Goal of the exercise
Everything from the first line of the material below through the line containing "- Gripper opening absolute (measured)" is to be printed exactly, and nothing more.
════════
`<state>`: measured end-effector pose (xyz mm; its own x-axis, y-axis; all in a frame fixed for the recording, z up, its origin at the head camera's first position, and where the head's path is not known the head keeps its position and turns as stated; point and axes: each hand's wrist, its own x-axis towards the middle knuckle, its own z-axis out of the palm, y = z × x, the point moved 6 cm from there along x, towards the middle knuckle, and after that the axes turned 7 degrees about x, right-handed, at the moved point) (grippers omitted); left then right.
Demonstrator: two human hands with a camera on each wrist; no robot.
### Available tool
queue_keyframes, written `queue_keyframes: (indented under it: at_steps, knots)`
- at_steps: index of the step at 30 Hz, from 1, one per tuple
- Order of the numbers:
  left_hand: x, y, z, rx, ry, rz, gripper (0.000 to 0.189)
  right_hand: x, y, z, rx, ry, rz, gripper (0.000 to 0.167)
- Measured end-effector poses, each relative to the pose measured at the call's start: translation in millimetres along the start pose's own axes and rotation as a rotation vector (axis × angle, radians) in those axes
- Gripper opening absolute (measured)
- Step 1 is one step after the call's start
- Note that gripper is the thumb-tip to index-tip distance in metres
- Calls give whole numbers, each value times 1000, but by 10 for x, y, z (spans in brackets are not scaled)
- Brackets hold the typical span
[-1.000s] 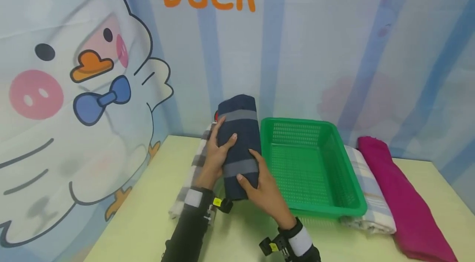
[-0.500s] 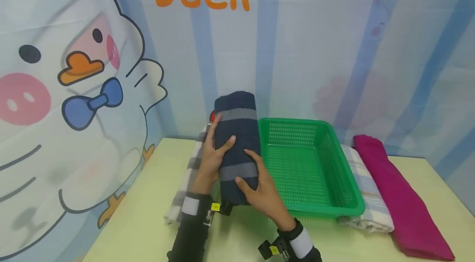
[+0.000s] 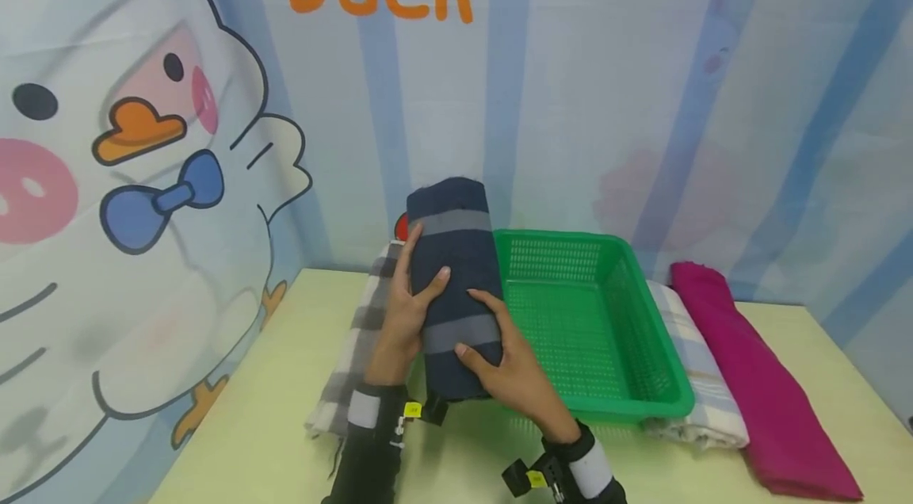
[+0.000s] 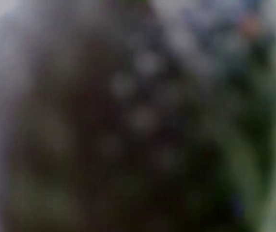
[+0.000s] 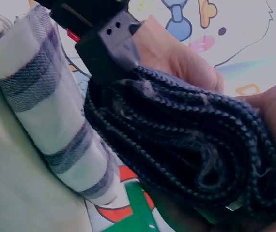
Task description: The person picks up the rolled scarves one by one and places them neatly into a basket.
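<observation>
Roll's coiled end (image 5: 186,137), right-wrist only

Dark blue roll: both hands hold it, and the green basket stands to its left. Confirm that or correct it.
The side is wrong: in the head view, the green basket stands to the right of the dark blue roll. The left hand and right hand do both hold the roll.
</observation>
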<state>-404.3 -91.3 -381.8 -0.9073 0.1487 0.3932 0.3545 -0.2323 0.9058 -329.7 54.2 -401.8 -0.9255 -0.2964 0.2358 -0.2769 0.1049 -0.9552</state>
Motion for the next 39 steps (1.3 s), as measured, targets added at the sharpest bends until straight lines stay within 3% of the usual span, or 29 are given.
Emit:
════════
Result
`<state>`: measured end-effector pose (xyz mm; its own x-axis, y-axis; all in a frame fixed for the recording, z up, its origin at the head camera's first position, and where the head's path is not known the head keeps its position and turns as stated; point and axes: each hand's wrist, its own x-axis towards the middle knuckle, its own z-axis out of the palm, y = z × x, the point moved 6 cm from there along x, towards the middle knuckle, and after that the axes turned 7 degrees about x, right-handed, at the moved point) (grippers omitted); left then right.
Demonstrator: two human hands with a camera on each wrist; no robot.
### Available tool
queue_keyframes, written `queue_keyframes: (indented under it: at_steps, knots)`
- at_steps: index of the step at 30 Hz, from 1, one per tuple
- Order of the numbers:
  left_hand: x, y, z, rx, ry, rz, gripper (0.000 to 0.189)
  right_hand: x, y, z, rx, ry, rz, gripper (0.000 to 0.167)
- Measured end-effector poses, each relative to the pose measured at the call's start: translation in millimetres along the start pose's own axes and rotation as a rotation vector (axis × angle, radians) in those axes
- Gripper opening absolute (measured)

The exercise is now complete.